WHAT TO WORK ON ▸
Some lines in the data below hold the string "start". Report how many, as a bare number.

--------

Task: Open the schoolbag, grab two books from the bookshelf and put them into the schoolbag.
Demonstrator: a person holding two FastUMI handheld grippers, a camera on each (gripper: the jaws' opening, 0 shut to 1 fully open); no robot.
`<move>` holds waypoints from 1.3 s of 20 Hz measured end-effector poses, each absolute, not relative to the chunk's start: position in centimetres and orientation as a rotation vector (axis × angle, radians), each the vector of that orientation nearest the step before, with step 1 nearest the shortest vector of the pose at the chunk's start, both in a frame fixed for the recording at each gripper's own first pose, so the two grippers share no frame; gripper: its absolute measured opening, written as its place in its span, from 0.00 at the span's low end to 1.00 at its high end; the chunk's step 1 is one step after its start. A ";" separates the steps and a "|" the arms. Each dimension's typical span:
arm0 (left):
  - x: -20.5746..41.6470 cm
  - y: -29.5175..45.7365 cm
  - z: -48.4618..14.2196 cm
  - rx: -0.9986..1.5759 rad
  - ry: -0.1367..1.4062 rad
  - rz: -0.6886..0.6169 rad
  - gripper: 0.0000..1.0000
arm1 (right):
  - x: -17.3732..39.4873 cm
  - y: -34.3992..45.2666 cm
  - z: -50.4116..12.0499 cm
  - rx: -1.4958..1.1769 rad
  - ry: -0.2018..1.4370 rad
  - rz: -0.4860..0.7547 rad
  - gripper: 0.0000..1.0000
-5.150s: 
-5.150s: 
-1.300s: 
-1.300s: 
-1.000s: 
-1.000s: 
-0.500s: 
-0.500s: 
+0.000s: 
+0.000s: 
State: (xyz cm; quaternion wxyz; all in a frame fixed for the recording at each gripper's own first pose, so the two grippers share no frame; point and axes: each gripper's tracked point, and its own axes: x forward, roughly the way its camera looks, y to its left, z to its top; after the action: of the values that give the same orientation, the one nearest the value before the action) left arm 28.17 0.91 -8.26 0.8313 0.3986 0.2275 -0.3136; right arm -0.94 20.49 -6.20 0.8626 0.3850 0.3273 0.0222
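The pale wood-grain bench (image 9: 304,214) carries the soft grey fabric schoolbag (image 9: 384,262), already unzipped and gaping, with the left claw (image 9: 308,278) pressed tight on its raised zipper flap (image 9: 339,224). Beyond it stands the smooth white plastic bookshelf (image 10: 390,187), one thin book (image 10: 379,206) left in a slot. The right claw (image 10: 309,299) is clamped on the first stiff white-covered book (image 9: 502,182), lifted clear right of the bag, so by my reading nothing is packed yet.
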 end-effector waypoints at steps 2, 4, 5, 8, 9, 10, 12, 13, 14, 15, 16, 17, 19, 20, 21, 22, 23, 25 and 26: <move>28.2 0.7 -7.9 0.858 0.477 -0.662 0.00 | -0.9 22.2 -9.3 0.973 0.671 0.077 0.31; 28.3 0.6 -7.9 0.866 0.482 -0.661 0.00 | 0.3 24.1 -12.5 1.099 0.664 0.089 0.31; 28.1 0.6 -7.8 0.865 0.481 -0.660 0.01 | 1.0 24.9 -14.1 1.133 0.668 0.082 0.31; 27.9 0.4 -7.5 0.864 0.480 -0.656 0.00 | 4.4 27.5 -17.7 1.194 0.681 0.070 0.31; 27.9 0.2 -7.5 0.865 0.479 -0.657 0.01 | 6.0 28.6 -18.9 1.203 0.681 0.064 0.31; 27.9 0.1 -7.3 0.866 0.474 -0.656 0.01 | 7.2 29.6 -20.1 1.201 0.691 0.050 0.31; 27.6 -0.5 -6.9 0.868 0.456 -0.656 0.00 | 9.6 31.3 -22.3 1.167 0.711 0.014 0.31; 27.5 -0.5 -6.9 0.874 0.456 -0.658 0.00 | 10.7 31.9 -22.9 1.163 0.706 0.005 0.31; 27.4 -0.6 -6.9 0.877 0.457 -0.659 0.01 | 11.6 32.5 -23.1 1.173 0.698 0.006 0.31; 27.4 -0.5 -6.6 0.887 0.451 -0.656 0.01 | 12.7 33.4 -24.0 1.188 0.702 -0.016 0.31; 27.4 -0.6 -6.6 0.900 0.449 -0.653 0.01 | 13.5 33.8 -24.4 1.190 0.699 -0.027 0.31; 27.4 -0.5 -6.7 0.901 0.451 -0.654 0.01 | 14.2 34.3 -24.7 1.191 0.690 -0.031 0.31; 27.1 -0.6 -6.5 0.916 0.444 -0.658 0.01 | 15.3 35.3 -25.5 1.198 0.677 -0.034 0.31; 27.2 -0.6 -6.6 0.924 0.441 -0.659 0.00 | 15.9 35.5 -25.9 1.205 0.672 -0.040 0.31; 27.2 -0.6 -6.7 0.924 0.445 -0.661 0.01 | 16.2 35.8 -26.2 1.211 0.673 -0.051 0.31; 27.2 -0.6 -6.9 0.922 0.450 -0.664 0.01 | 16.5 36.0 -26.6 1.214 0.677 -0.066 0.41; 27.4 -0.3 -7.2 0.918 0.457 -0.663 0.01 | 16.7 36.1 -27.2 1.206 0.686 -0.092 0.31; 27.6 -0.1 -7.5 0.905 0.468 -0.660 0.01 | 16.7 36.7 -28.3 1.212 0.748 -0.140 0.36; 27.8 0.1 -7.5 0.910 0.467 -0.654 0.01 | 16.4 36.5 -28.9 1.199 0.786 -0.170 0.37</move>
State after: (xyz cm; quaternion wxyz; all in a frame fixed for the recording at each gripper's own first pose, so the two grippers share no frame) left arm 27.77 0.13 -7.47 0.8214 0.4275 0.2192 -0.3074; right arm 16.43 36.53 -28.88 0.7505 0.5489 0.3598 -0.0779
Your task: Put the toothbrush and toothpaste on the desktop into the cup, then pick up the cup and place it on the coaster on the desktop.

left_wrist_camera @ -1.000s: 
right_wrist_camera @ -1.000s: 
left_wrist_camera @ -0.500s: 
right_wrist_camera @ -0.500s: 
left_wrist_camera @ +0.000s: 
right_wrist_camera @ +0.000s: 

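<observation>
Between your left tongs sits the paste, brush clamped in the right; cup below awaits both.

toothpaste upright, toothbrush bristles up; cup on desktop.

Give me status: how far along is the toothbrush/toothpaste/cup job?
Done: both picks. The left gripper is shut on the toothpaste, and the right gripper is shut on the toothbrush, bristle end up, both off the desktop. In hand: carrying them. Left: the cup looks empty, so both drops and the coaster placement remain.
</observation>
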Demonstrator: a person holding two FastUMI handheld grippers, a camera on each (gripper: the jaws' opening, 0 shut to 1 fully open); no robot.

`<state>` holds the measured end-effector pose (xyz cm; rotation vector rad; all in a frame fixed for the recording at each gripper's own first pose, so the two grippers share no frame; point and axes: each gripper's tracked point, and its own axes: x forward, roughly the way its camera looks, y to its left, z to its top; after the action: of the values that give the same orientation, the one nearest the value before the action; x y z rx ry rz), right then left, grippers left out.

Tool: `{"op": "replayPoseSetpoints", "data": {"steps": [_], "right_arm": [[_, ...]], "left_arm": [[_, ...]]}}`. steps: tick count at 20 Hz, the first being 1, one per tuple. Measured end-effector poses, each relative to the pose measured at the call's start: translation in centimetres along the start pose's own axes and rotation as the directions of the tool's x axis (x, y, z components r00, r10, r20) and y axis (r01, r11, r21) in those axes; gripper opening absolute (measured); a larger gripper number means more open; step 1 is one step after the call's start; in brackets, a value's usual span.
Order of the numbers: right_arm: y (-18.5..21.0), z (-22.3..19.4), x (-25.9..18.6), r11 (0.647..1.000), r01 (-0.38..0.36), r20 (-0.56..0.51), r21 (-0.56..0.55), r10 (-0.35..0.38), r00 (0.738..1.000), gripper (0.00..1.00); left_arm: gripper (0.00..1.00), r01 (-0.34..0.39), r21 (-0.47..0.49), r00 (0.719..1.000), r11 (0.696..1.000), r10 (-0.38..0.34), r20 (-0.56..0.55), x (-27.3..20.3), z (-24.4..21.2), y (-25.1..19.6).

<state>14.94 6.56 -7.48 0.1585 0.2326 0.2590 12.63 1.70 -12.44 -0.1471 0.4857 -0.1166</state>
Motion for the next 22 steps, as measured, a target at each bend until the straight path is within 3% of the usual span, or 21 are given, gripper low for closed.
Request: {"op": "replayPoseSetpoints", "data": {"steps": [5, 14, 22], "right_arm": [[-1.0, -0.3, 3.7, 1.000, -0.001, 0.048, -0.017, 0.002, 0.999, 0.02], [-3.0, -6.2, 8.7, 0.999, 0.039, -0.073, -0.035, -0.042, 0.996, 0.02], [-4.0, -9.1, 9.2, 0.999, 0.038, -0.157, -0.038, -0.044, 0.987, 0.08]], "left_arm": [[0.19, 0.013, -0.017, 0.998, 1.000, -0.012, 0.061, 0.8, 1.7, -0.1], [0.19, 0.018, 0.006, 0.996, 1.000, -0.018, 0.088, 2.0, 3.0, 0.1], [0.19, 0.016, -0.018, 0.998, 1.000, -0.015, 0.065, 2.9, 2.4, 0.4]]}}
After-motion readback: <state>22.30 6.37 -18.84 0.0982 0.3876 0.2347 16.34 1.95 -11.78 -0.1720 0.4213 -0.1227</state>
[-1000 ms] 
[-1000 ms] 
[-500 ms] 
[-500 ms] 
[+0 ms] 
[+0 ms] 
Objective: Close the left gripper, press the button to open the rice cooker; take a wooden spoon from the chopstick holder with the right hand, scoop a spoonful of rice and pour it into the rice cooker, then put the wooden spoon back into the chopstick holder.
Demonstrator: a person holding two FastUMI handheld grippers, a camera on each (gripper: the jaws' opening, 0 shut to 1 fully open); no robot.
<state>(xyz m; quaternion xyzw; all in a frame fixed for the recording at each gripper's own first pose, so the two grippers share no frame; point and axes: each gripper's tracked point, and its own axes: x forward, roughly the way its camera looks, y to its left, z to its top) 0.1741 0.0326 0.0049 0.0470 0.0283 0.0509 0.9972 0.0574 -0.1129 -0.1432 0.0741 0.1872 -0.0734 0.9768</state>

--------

OUTPUT FOR THIS EXERCISE ▸
2